EŞ DURUMU ÖZRÜNE BAĞLI YER DEĞİŞTİRMELER

1- Öğretmenlerden eşleri; a) 657 sayılı Devlet Memurları Kanununun 4/A ve 4/B maddeleri kapsamında, b) Sosyal Güvenlik Kurumuna bağlı, c) 506 sayılı Kanunun geçici 20 nci maddesine göre bankalar için kurulmuş özel emeklilik sandığına tabi, ç) TOBB ve odalar gibi kamu kurumu niteliğindeki meslek kuruluşlarında, d) Avukat olup baroya kayıtlı ve vergi mükellefi olarak çalışanlar ile aşağıda 2 nci maddede belirtilenlerin eşleri, eşlerinin görev yaptığı il/ilçeye yer değiştirme başvurusunda bulunabilir.
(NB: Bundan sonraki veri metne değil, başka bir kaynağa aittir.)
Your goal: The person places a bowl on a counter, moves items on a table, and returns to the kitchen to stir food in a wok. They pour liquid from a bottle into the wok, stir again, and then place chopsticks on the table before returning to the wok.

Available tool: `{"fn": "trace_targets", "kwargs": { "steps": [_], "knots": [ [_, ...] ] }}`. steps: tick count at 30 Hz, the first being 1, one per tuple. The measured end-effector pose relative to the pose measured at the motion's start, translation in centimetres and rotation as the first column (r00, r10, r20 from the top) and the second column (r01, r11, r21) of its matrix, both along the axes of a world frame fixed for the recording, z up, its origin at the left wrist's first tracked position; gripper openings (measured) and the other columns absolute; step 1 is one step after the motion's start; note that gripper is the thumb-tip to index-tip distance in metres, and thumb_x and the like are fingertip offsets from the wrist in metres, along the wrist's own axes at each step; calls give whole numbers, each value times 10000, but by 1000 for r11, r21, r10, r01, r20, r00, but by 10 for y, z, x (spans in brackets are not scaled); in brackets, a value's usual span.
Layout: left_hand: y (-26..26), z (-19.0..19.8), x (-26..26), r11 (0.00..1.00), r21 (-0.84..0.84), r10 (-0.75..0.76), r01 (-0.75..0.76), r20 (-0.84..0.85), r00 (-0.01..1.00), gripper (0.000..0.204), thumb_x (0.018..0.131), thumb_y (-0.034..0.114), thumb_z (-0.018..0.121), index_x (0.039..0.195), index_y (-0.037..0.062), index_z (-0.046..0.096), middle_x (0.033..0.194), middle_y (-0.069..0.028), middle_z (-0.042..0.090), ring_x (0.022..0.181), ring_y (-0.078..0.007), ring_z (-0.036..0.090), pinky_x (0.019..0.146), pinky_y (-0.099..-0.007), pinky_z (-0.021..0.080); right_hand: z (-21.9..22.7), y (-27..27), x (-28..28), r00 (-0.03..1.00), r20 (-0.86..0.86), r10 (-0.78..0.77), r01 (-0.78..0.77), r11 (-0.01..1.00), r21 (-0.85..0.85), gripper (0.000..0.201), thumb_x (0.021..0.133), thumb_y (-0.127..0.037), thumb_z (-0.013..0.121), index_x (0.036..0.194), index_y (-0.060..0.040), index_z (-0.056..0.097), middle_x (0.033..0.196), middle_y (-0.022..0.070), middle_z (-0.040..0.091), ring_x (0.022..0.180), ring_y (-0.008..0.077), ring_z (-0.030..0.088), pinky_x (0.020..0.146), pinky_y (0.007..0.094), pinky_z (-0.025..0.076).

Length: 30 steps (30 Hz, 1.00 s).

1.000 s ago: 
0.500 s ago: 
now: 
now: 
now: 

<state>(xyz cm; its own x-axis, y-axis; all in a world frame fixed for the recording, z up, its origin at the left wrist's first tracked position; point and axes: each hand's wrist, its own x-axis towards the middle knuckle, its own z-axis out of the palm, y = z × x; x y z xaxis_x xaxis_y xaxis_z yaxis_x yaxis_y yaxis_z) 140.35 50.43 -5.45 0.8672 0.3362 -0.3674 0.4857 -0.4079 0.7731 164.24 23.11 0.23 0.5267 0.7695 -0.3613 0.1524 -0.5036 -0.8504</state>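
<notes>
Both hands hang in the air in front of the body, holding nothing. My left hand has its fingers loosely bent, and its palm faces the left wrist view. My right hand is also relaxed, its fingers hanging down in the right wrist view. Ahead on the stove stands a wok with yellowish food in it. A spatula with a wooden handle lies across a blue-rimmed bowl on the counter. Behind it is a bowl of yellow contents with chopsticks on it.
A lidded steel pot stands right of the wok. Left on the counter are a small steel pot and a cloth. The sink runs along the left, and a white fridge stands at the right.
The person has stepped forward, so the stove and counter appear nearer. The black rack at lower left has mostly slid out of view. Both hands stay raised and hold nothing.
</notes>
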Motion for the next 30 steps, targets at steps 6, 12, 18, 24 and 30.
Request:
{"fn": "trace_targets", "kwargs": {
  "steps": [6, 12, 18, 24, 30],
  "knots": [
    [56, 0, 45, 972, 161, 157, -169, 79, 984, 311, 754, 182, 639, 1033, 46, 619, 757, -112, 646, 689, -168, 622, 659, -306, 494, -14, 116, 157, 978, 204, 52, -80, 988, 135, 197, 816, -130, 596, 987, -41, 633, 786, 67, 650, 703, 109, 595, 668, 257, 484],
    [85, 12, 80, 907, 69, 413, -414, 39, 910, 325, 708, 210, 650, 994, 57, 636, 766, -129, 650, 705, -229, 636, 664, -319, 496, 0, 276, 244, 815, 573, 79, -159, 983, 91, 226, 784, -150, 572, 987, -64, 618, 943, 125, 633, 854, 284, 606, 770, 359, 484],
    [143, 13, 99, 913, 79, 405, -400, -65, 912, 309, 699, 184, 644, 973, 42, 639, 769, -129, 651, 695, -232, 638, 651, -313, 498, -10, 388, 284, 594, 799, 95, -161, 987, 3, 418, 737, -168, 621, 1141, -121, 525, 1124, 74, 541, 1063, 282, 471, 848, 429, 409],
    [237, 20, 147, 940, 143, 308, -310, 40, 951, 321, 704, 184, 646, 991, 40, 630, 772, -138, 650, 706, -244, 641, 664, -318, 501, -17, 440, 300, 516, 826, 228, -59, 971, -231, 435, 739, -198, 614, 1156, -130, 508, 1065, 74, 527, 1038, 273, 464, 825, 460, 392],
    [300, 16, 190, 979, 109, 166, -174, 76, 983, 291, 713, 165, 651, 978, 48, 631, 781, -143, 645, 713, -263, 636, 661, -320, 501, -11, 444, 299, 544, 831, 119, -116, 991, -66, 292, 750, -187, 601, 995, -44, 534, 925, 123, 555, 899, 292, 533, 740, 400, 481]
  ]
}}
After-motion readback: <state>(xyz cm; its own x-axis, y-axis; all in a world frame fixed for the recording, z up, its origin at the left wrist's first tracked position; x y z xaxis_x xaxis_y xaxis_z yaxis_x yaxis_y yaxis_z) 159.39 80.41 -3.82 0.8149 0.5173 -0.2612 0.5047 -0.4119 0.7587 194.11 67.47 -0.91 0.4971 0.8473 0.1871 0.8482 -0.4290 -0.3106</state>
2- Eş durumu özründen yer değişikliği isteyenlerden:

a) Eşleri, yasama organı üyeliği, belediye başkanlığı, 2451 sayılı Bakanlıklar ve Bağlı Kuruluşlarda Atama Usulüne İlişkin Kanuna ekli I ve II sayılı cetvellerde belirtilen görevlerde bulunanlar, 926 sayılı Türk Silahlı Kuvvetleri Personel Kanunu, 2547 sayılı Yükseköğretim Kanunu, 2802 sayılı Hakimler ve Savcılar Kanunu, 657 sayılı Devlet Memurları Kanunu kapsamında çalışanlar (657 sayılı Kanunun 4/B ve 4/C maddeleri kapsamında sözleşmeli personel statüsünde çalışanlar dahil); 399 sayılı KHK kapsamında çalışanlar; özel kanunlarla

kurulan kamu kurum ve kuruluşlarında çalışanlar ile kamu kurum ve kuruluşlarında sürekli işçi olarak çalışanlardan, eşlerinin çalışmakta olduğu kurum/kuruluştan alınacak görev yeri belgesi (Birinci aşama başvurularının son günü itibarıyla başka bir il'e atamasının yapıldığını belgelendiren kamu kurum ve kuruluşlarında çalışanların, görev yeri belgesi aranmadan sadece atama kararları yeterli kabul edilecektir), b) Eşleri, 5510 sayılı Sosyal Sigortalar ve Genel Sağlık Sigortası Kanununun 4 üncü maddesinin (a) ve (b) bentleri kapsamında kamu kurum ve kuruluşları dışında sigortalı olarak çalışanlardan; 1. Eşlerinin çalışmakta olduğu işyerinden alınacak görev yeri belgesi, 2. Bağlı bulundukları vergi dairesinden veya ilgili meslek kuruluşundan alınacak işyerinin faaliyette olduğunu gösterir belge, 3. Birinci aşama başvurularının son günü itibarıyla son iki yıllık süre zarfında en az 360 gün sigortalı hizmeti olduğunu ve sigortalılığının halen devam ettiğini gösterir belge, 4. İdare merkezi belirli bir il'de olmakla birlikte ülke genelinde faaliyet gösteren şirketlerin şirket merkezi dışında çalışanlarının öğretmen eşlerinden; ayrıca, atanmak istedikleri yerde eşlerinin işyerinin faal olduğuna dair anonim şirketler için kendi işyerlerinden, diğer şirketler içinse çalıştıkları ildeki vergi dairesi, belediye veya ilgili meslek kuruluşundan alacakları belge, istenecektir.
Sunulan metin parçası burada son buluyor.